* **WHAT YOU NEED TO DO**: From the first line of the material below through the line containing "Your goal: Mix", print every line exactly as it stands, but no pictures.

* **DATASET RECORDS**:

-------

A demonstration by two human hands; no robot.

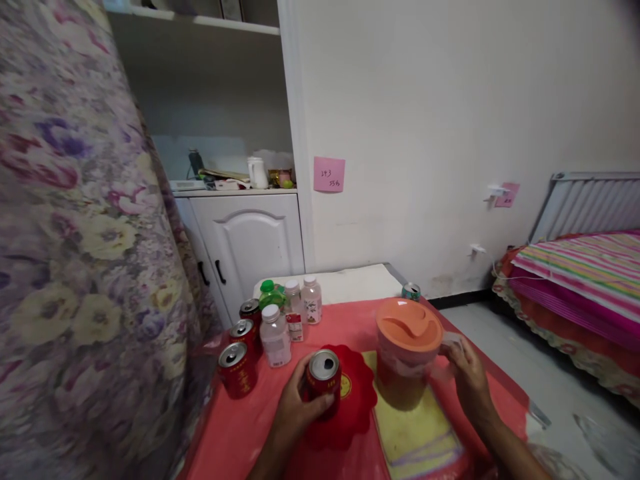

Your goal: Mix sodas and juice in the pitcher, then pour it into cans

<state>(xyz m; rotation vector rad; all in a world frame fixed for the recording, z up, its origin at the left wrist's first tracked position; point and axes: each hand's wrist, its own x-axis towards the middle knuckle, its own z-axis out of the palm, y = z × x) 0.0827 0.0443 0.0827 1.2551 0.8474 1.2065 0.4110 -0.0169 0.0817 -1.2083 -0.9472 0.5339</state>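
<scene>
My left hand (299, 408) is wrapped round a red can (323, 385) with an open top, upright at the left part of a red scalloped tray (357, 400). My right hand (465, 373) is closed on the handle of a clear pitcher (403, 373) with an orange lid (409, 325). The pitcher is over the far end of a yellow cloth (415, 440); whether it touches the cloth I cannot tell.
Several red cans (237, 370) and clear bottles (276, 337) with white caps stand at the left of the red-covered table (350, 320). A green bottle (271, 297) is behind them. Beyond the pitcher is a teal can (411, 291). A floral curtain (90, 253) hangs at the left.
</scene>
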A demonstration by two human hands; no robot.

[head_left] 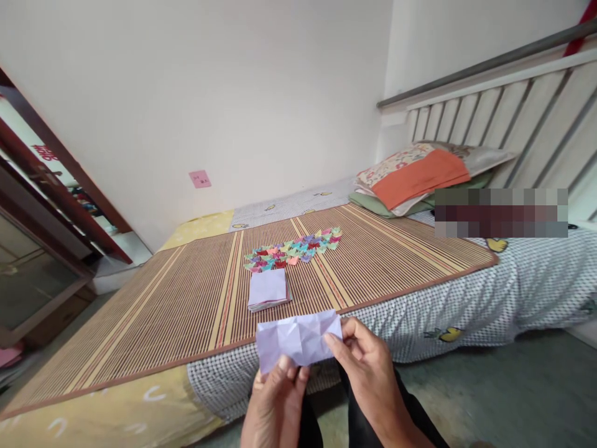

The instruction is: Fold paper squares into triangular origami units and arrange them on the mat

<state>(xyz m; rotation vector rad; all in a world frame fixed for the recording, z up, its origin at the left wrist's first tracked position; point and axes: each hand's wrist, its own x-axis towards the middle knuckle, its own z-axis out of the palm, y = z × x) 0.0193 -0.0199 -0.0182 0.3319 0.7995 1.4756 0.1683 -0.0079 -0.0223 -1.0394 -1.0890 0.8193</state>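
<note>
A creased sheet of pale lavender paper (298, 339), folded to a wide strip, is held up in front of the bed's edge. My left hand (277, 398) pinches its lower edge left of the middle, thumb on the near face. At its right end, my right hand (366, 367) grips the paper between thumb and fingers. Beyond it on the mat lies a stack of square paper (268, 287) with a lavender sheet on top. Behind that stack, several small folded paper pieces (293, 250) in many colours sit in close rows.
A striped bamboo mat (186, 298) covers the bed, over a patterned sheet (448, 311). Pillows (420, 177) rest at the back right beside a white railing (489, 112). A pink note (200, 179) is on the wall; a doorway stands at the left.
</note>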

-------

* **EXERCISE RESPONSE**:
A demonstration by two human hands; no robot.


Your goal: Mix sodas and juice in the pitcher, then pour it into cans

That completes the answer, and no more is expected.